I know that I benefited by this kindly spirit. In “Paolo and Francesca” I had a small bit to play which I had one critical moment. I fear that I was rehearsing vilely, when I heard Sir George—or “Mr. George,” as he was then—explaining to the company that the whole fortune of the play hung upon Mr. Machen, and I know he can act.” I have long known what the manager really meant; he meant “and his abominable acting is going to spoil the play.” But I liked his way of putting it, and I tried my very best, and went on trying, and I hope that I did not spoil the play.
He once told me something that perhaps explained his kindly treatment of the beginner.

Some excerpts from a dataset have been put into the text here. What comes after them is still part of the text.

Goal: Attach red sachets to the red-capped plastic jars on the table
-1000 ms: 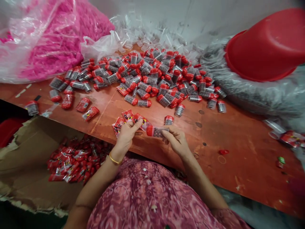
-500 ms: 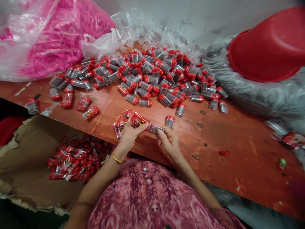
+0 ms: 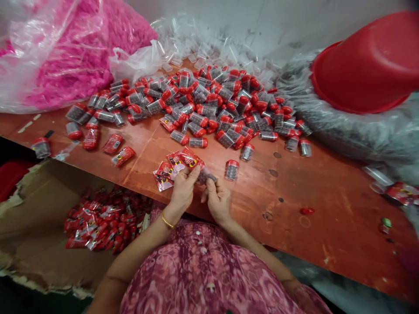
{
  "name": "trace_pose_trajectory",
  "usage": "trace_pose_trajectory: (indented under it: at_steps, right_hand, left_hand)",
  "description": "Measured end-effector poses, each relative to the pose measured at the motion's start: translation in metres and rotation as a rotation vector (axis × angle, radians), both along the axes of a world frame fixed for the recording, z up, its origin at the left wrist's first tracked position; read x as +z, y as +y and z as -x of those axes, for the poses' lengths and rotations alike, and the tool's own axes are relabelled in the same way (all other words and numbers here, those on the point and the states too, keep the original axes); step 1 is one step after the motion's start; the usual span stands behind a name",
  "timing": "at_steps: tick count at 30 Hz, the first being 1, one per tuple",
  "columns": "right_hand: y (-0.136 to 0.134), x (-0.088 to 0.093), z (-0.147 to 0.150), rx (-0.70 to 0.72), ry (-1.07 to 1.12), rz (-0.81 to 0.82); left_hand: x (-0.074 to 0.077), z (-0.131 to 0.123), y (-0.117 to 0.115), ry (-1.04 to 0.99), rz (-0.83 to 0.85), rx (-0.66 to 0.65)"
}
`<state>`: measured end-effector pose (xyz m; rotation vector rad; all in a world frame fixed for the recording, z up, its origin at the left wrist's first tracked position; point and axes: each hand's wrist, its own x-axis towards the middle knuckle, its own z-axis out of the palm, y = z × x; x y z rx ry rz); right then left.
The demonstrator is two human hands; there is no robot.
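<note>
My left hand (image 3: 182, 188) pinches a red printed plastic sleeve (image 3: 190, 158) above the table's near edge. In my right hand (image 3: 217, 199) is a small clear bottle (image 3: 206, 175) filled with dark pellets, its side pressed by my thumb. The bottle's upper end meets the sleeve at my left fingertips; how far it sits inside is hidden. Several flat sleeves (image 3: 163, 173) lie just left of my left hand. Another filled bottle with a red cap (image 3: 232, 169) stands right of my hands.
A heap of red-capped bottles (image 3: 199, 104) covers the table's back, clear tubes (image 3: 209, 43) behind it. Pink pieces fill a bag (image 3: 75, 52) at left. A red bucket (image 3: 363, 65) rests on a bulging bag at right. Below left, a carton (image 3: 29, 235) holds sleeved bottles (image 3: 101, 218).
My right hand has moved left and slightly down, closer to my left hand. Less of the bottle shows between the hands. The bottle has come nearer the sleeve.
</note>
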<state>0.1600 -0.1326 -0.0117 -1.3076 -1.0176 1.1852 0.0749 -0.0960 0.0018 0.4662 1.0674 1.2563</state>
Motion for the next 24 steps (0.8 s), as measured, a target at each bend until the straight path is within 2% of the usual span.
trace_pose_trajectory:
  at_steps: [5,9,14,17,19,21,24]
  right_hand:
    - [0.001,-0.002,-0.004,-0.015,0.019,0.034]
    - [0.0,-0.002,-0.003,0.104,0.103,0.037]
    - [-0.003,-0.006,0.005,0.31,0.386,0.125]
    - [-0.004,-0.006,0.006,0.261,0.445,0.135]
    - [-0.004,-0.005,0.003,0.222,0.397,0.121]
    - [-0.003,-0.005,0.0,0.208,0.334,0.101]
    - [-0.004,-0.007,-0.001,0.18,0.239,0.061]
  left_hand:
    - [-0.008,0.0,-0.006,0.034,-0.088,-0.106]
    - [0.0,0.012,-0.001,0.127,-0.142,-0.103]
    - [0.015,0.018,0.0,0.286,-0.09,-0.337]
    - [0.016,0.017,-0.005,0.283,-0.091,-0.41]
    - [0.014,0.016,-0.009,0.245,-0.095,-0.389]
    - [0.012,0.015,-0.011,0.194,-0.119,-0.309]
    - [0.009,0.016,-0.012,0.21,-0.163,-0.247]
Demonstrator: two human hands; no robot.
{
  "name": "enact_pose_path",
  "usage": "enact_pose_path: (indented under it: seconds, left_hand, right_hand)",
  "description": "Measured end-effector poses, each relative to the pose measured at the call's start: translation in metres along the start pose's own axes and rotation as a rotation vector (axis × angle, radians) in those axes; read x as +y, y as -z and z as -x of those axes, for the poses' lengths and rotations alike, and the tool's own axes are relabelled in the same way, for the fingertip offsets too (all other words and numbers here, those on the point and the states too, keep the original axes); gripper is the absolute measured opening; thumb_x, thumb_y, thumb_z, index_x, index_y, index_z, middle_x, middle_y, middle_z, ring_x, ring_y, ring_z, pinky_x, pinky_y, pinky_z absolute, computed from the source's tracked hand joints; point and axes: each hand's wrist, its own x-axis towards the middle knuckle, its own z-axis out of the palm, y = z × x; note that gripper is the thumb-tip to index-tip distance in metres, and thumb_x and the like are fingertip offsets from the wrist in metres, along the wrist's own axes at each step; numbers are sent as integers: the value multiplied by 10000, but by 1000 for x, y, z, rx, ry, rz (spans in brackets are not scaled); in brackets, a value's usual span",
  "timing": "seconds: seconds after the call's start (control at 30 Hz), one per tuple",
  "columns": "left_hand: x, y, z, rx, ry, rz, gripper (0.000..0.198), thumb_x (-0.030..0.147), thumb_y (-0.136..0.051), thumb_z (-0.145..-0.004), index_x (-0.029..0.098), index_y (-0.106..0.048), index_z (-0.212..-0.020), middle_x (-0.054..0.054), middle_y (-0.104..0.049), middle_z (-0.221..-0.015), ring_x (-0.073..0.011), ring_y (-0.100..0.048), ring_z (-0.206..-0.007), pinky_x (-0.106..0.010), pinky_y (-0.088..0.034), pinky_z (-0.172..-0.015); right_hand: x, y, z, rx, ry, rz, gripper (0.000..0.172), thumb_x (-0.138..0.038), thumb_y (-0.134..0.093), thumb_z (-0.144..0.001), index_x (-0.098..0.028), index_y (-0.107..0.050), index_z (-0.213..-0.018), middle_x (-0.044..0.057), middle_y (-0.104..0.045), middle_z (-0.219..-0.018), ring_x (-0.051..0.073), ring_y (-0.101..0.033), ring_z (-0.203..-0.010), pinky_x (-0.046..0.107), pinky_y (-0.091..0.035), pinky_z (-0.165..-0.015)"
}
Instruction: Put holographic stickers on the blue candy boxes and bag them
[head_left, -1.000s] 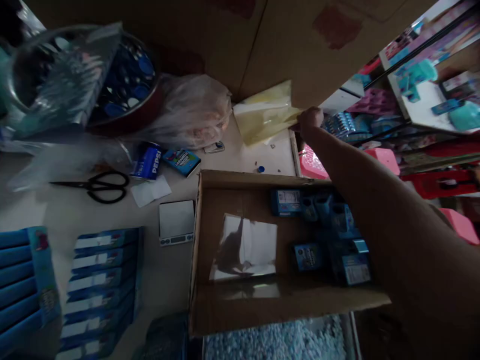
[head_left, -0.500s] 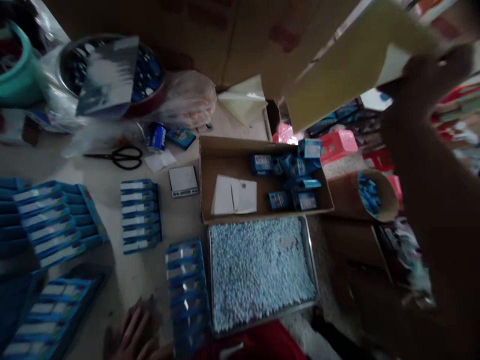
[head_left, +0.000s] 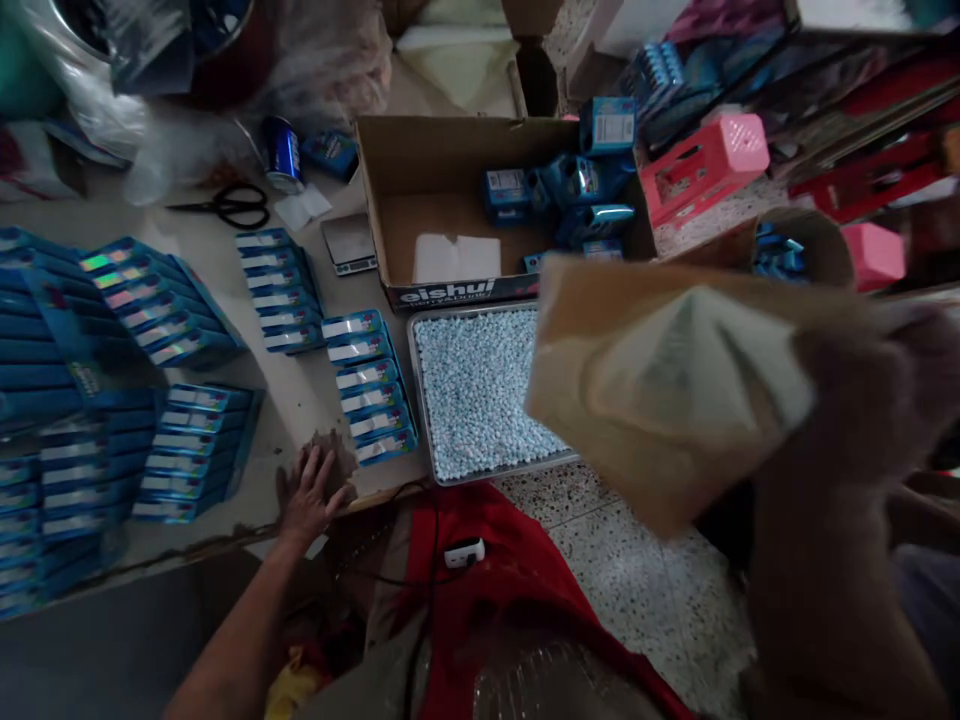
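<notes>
My left hand lies with fingers spread on the table's front edge, close to a short row of blue boxes. Raised at the right, my right hand grips the side of a yellowish sheet that has a pale folded-looking patch; motion blur hides its exact kind. The sheet covers the right part of a metal tray of pale blue pellets. Behind the tray, an open cardboard box holds blue boxes and white papers.
More blue boxes stand in rows on the left. Black scissors, a blue can and a small scale lie behind. A pink plastic stool and a round container of blue pieces stand to the right.
The view has tilted down, showing more of my lap and the floor. My right hand has brought the yellowish sheet down from the upper right to over the tray. My left hand stays on the table.
</notes>
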Motion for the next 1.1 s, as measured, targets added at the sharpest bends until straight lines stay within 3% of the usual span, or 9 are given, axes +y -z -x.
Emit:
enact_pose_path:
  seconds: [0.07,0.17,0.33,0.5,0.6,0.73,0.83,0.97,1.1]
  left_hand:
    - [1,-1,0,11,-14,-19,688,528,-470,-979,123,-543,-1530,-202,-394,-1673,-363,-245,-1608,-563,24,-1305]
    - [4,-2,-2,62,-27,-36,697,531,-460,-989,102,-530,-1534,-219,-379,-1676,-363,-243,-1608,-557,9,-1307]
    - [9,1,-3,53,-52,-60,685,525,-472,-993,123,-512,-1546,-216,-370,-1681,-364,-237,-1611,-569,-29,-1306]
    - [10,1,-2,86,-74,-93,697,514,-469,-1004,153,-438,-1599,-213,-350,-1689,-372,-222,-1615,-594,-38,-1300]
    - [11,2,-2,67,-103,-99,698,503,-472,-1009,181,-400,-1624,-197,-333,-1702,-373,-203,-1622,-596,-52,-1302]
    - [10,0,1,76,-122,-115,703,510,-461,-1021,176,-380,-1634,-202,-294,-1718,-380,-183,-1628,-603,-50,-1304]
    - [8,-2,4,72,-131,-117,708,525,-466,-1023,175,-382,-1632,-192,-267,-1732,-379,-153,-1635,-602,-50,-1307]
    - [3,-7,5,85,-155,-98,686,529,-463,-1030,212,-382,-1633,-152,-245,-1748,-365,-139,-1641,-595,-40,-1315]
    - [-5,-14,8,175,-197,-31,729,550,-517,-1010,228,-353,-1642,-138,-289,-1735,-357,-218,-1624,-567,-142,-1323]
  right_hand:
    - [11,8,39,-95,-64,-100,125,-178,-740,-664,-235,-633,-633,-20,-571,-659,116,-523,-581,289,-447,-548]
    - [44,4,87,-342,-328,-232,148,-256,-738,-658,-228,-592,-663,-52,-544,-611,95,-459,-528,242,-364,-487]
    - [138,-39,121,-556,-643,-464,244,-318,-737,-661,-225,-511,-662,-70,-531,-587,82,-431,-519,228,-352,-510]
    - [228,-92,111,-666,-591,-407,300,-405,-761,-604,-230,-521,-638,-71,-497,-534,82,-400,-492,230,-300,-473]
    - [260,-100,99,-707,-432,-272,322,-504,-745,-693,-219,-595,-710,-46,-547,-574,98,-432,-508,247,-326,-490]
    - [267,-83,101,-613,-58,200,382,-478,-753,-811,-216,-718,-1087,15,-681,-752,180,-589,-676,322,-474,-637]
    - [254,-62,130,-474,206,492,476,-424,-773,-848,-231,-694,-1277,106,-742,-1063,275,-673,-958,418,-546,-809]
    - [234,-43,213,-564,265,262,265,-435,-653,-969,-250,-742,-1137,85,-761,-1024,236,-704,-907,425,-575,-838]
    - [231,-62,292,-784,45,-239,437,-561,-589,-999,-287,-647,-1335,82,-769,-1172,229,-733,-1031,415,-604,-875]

“When I was at the Lyceum,” he said, “after five or six hours of rehearsal by Irving I would go home almost crying. I would tell my wife that I was afraid I had made a dreadful mistake in going on the stage. And I made up my mind that if I ever had a company of my own, I would let them down pretty easy.”
Sir George believed in a long period of rehearsal. He told me once that if it were possible he would rehearse a new piece for six months. I asked him whether the actors would not become “stale.”
“Not at all,” be said. “they would grow into their parts and feel at ease in them.”
Odd legends grew about Alexander. His full name was George Alexander Sampson; and I suppose it was the Sampson that made people say that he was a Jew. As a matter of fact he was a Scot. His family name ultimately derived not from the strong man of the Bible, but from the illustrious Celtic saint, Sampson Sant.
Another legend told how as a young man he felt some doubt as to his prudence in leaving the great silk warehouse in St. Paul’s Churchyard for the stage. So, to make sure, he carried samples of silk with him on his early tours, doing a little business for his old firm in the morning and acting in the evening.
I repeated this legend once to an old friend of Alexander’s.
“Upon my word!” he said, “the tales people make up! It’s truly marvellous.”
But the adverb he used was not “truly.”